YOUR INSTRUCTIONS: Return all lines in the data where the string "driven" can be found.

RECORDS SHOWN:
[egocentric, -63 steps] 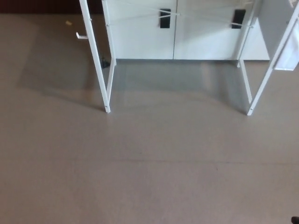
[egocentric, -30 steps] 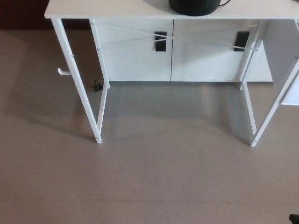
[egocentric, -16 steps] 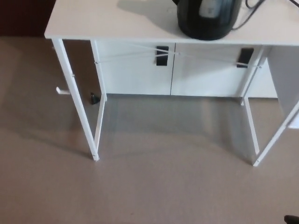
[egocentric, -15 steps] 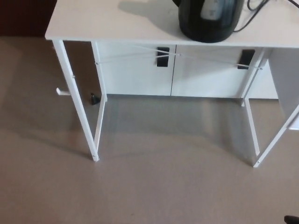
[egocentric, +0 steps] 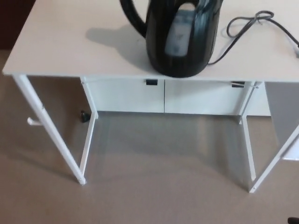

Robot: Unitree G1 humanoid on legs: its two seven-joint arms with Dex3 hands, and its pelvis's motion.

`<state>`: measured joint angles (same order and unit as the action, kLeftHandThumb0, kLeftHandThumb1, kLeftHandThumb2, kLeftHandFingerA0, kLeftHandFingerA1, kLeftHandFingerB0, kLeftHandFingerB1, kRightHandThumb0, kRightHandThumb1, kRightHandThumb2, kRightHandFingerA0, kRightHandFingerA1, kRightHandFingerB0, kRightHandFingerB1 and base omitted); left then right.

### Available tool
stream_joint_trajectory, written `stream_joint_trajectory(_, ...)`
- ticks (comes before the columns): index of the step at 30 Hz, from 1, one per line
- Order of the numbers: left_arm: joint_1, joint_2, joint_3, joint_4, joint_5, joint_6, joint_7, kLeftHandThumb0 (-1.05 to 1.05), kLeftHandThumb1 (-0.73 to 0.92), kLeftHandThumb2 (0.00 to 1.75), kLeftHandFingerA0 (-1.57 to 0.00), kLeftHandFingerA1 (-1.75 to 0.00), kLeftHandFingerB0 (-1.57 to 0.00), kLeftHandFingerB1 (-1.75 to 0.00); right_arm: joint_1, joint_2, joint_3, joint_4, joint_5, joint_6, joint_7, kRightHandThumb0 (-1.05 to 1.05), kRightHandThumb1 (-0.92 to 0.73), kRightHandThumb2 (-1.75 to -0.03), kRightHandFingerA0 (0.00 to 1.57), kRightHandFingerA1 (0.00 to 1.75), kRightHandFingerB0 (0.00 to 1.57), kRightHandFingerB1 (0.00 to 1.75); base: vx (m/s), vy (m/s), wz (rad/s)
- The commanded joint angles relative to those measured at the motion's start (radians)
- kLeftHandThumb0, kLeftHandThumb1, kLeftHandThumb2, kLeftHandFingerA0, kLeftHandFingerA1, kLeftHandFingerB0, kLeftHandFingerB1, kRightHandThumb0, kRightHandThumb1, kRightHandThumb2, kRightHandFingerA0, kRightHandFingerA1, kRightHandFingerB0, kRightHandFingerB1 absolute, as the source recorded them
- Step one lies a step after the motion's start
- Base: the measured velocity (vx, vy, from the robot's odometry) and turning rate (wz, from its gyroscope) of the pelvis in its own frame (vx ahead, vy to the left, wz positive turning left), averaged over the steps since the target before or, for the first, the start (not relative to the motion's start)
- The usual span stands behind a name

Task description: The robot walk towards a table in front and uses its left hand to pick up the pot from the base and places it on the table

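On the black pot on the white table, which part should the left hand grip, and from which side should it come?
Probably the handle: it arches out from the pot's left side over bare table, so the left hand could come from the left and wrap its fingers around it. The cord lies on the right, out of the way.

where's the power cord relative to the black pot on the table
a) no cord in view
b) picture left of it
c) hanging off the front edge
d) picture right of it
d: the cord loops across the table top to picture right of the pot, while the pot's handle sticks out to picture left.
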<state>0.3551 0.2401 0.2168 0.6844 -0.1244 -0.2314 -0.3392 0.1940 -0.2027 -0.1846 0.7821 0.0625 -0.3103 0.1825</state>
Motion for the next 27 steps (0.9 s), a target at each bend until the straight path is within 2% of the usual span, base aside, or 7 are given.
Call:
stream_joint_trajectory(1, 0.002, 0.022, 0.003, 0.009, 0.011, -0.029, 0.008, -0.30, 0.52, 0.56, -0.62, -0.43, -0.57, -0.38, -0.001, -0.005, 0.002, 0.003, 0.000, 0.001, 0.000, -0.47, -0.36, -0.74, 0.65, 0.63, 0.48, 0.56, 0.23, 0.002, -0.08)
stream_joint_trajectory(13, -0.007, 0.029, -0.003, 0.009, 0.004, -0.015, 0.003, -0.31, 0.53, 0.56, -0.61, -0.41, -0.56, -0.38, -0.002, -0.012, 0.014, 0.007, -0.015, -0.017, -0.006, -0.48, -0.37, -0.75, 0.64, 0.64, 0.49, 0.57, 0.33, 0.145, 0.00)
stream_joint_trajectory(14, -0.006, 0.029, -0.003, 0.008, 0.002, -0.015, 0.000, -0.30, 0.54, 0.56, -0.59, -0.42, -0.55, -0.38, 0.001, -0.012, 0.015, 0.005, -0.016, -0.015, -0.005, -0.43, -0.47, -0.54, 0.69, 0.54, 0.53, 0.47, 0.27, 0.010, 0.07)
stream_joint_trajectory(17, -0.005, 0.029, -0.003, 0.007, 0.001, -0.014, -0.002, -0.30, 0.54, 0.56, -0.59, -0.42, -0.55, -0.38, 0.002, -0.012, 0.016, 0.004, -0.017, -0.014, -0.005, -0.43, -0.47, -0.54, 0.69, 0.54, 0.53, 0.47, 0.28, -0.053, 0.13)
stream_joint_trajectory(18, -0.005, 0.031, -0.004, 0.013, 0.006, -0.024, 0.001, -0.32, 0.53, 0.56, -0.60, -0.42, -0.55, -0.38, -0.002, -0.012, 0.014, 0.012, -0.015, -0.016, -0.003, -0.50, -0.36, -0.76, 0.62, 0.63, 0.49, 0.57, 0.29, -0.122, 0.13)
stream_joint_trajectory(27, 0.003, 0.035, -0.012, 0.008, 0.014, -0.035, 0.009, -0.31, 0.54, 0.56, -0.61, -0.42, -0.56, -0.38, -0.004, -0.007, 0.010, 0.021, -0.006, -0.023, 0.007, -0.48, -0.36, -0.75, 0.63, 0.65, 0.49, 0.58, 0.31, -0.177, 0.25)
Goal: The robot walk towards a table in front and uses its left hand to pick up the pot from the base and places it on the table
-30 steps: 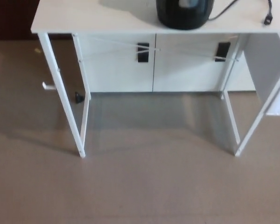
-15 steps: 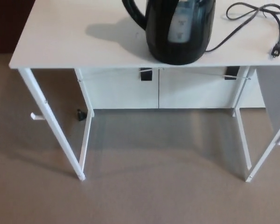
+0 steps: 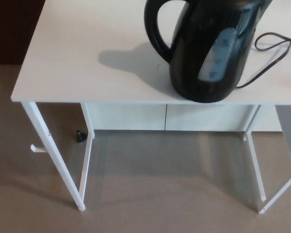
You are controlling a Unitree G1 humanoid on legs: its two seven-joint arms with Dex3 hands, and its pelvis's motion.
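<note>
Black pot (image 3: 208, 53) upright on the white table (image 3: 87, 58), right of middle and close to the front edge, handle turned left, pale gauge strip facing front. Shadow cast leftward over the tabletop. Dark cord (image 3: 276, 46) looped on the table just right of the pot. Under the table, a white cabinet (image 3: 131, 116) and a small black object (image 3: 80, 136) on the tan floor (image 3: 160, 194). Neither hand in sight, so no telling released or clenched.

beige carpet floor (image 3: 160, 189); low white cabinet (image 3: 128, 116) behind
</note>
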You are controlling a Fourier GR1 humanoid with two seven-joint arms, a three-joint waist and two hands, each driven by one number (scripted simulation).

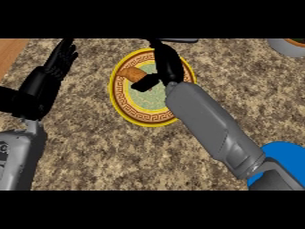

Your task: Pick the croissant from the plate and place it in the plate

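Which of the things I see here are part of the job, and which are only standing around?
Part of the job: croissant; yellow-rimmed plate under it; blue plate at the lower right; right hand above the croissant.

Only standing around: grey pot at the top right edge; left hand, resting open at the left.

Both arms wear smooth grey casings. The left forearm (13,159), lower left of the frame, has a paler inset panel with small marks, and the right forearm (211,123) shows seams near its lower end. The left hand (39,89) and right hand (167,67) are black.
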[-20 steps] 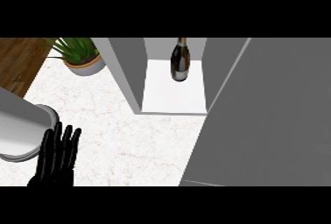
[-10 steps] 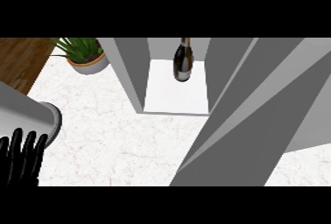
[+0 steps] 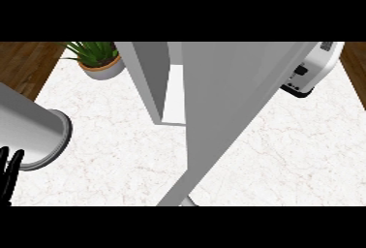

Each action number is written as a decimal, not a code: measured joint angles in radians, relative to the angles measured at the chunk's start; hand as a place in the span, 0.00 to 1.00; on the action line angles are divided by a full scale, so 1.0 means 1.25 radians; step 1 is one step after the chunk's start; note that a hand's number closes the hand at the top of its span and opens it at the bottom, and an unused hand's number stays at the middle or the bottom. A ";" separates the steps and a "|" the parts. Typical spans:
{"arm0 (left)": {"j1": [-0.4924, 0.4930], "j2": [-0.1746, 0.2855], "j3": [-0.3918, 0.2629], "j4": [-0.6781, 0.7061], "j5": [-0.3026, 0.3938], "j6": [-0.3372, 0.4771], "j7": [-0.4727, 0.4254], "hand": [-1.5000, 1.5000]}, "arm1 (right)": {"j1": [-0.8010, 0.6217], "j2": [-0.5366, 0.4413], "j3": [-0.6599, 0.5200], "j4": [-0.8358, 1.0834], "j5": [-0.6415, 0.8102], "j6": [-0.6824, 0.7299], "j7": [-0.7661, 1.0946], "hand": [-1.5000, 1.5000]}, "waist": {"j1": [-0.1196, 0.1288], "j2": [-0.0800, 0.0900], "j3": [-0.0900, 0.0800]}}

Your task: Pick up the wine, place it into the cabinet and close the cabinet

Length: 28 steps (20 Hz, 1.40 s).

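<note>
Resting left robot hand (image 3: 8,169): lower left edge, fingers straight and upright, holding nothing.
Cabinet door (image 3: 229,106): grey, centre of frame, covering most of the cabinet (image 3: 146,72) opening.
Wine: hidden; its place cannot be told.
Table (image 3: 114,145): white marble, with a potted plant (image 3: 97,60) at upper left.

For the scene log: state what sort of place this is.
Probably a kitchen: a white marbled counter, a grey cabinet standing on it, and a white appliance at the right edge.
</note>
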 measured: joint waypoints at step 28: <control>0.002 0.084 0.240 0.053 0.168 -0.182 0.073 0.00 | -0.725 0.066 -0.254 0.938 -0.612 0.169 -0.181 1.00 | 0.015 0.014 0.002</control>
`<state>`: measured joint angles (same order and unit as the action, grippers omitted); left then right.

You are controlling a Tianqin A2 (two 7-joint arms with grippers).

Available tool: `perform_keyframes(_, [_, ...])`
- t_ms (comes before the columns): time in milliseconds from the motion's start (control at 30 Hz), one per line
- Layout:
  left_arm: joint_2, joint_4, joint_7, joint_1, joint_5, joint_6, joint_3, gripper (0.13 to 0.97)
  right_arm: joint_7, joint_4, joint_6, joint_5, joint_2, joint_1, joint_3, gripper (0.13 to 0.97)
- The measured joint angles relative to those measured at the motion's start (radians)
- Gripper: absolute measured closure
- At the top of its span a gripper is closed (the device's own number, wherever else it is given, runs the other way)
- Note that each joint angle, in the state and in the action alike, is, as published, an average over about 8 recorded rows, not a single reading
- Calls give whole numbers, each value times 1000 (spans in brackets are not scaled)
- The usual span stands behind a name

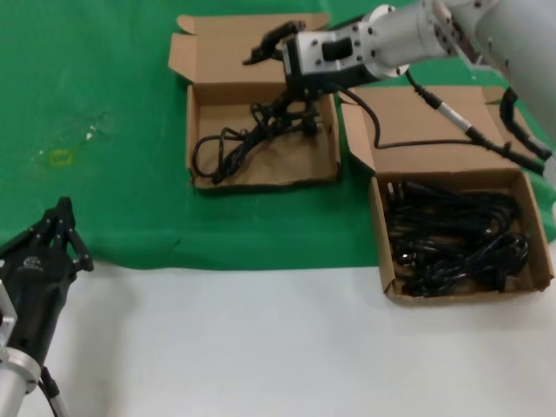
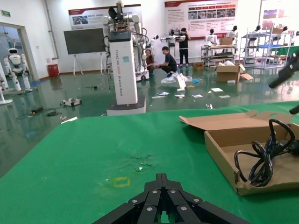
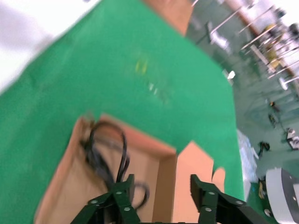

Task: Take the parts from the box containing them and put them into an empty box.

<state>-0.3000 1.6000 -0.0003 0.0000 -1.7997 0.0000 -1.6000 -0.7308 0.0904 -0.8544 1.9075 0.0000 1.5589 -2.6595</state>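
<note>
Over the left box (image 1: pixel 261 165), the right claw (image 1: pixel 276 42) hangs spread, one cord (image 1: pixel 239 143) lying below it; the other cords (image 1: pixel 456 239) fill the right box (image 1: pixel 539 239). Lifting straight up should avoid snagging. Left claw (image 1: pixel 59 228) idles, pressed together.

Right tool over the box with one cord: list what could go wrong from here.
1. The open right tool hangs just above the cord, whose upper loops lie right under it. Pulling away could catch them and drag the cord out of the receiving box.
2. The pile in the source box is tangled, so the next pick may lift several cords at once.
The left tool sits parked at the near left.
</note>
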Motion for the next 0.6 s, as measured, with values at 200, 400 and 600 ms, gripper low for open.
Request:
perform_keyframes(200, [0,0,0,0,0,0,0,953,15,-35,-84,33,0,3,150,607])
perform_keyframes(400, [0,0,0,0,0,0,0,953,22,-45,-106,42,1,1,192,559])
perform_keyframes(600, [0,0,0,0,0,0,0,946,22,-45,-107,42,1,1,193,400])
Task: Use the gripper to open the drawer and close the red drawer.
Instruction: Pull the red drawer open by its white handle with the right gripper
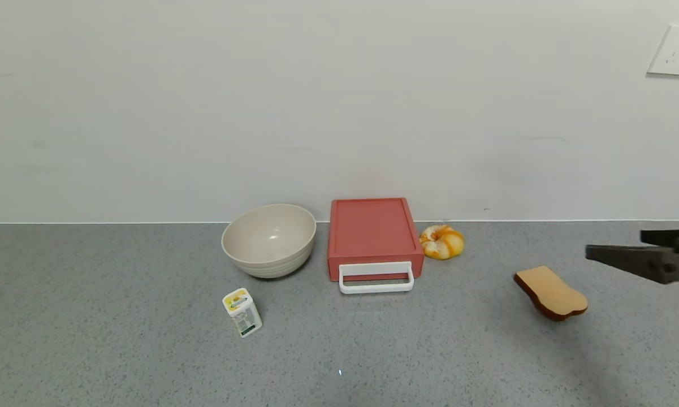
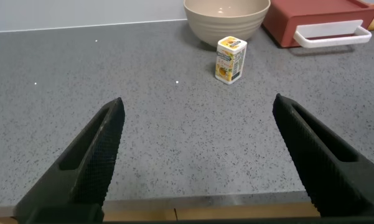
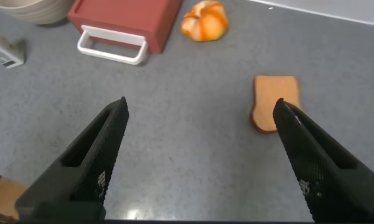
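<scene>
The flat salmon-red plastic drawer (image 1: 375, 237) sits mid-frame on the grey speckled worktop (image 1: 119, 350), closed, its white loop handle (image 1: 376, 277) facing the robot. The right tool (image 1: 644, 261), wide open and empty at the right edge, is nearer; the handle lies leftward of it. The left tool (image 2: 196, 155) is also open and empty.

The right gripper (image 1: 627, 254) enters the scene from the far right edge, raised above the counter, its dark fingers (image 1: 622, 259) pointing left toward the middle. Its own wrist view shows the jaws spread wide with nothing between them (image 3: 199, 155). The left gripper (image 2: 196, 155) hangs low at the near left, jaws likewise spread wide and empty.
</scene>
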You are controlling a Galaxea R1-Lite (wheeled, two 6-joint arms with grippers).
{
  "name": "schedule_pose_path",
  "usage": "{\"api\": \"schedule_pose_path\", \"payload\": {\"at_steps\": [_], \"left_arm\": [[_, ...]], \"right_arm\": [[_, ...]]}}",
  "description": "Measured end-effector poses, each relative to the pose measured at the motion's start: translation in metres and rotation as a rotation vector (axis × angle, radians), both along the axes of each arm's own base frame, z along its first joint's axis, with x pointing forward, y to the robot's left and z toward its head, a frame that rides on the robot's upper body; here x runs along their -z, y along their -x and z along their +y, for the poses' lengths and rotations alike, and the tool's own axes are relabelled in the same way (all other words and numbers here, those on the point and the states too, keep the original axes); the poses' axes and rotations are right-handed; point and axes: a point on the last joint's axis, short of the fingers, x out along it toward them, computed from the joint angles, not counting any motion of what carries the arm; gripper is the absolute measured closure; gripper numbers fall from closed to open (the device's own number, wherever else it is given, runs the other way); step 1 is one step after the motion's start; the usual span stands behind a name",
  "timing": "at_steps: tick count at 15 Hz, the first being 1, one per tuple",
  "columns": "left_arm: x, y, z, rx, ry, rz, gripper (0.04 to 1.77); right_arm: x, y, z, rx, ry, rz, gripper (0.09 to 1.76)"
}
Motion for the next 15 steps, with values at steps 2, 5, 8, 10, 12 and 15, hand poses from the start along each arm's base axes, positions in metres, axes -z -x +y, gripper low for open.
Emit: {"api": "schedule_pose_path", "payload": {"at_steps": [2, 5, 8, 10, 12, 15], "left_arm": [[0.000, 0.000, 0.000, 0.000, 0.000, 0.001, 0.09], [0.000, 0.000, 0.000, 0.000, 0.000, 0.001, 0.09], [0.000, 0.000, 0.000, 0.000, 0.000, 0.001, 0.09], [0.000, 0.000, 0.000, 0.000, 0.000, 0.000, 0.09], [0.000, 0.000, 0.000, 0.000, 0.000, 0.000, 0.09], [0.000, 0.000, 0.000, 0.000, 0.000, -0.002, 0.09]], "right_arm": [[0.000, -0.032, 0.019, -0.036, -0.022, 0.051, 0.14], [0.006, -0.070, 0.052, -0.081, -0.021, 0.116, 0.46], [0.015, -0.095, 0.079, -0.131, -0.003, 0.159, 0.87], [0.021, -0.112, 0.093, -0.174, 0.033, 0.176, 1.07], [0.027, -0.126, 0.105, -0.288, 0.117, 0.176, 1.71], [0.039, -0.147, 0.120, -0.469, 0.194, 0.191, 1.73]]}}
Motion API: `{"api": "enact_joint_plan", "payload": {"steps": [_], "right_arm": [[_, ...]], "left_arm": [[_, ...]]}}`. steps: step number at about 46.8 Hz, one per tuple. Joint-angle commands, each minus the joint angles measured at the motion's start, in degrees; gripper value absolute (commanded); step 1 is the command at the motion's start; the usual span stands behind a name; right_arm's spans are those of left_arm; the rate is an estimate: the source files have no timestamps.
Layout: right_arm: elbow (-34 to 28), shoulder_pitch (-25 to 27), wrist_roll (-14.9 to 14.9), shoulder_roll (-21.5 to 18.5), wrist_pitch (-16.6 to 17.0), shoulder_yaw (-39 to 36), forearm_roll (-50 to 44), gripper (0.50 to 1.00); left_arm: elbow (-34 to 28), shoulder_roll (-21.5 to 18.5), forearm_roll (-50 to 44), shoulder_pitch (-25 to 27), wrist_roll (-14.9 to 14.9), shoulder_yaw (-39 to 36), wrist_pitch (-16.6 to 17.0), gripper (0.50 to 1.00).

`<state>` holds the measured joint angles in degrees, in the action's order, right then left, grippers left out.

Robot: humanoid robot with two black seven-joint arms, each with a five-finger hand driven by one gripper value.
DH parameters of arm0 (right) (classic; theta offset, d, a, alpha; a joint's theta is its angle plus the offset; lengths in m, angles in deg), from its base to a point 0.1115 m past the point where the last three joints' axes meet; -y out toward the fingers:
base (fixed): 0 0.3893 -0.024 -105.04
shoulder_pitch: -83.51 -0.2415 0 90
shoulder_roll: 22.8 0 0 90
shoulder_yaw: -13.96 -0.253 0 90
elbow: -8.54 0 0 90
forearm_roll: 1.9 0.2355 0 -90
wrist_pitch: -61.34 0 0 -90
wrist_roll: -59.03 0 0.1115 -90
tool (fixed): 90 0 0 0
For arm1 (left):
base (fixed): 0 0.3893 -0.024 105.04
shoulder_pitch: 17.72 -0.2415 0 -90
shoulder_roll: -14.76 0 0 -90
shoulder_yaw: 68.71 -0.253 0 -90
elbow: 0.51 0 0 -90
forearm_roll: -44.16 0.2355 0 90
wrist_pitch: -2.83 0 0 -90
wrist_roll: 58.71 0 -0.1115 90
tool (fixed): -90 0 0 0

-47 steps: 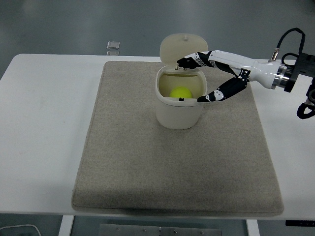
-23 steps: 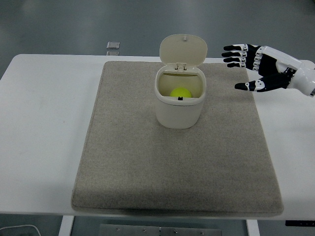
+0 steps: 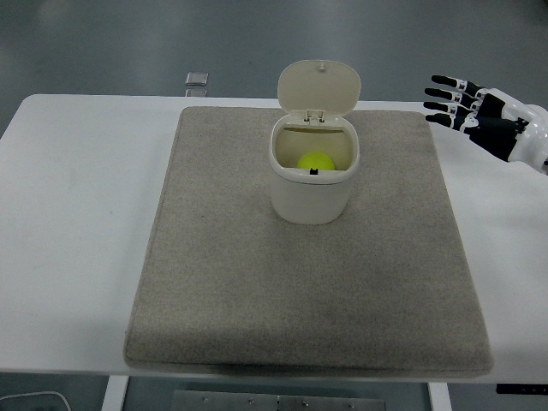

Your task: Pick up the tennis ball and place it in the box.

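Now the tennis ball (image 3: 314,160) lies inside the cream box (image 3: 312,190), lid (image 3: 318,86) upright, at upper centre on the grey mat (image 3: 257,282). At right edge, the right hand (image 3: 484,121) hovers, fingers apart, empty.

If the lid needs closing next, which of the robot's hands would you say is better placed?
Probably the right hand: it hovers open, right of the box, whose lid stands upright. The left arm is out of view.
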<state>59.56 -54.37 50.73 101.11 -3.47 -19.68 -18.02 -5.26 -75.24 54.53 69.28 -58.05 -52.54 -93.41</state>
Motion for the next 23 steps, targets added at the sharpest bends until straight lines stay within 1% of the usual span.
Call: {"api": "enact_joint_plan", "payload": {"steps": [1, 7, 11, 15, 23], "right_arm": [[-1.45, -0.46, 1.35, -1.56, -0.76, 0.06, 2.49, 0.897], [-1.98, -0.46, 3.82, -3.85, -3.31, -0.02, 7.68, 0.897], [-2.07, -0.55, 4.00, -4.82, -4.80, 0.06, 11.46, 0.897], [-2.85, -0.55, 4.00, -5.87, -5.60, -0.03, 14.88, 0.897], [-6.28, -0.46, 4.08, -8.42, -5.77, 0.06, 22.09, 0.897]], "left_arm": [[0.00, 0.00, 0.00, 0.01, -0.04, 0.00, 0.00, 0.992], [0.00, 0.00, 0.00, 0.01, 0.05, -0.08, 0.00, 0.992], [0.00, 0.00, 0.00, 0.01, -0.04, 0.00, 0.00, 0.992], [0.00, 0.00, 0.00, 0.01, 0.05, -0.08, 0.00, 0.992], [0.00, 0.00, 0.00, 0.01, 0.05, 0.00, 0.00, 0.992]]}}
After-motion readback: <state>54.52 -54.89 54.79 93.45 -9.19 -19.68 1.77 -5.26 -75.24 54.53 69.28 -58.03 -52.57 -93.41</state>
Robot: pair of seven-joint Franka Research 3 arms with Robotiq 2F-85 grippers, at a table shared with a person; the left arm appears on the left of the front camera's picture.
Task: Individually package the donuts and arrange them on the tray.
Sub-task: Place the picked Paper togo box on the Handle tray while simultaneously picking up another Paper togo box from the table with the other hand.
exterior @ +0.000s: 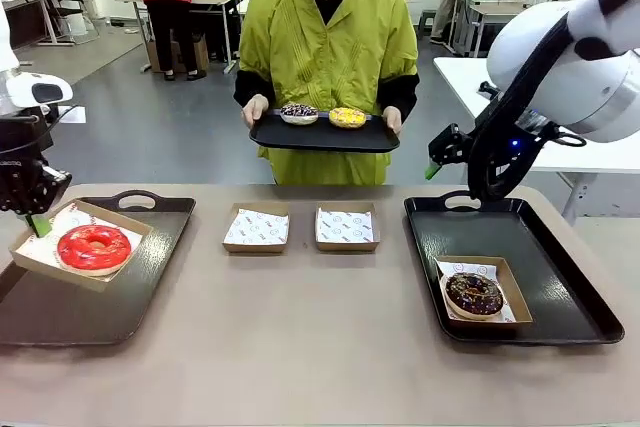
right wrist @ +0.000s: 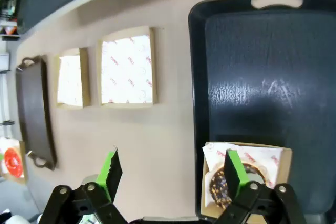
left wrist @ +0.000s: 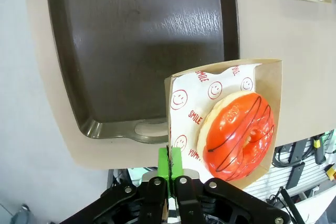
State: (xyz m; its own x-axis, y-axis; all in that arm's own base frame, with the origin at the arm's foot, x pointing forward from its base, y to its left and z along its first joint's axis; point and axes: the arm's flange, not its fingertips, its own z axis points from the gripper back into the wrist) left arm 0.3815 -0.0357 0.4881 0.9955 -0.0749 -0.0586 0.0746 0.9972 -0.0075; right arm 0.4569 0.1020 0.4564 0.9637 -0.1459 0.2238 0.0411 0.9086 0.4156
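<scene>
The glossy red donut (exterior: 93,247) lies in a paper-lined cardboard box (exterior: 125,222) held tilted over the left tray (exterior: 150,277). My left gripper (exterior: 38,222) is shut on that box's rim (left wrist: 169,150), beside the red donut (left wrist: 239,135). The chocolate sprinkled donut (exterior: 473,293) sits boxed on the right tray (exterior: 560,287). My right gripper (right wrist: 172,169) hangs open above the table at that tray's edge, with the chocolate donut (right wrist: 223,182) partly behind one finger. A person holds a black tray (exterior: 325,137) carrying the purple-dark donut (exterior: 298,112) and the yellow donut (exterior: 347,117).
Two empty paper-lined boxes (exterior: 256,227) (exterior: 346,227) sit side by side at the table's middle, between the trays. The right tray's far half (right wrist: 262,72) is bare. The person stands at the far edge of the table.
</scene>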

OUTPUT FOR THIS EXERCISE:
You are controlling a Fourier GR1 humanoid with two seven-joint arms, a three-joint waist and two hands, each driven by one number (scripted simulation).
Robot: humanoid robot with two black seven-joint arms, each with a five-finger hand driven by one gripper value.

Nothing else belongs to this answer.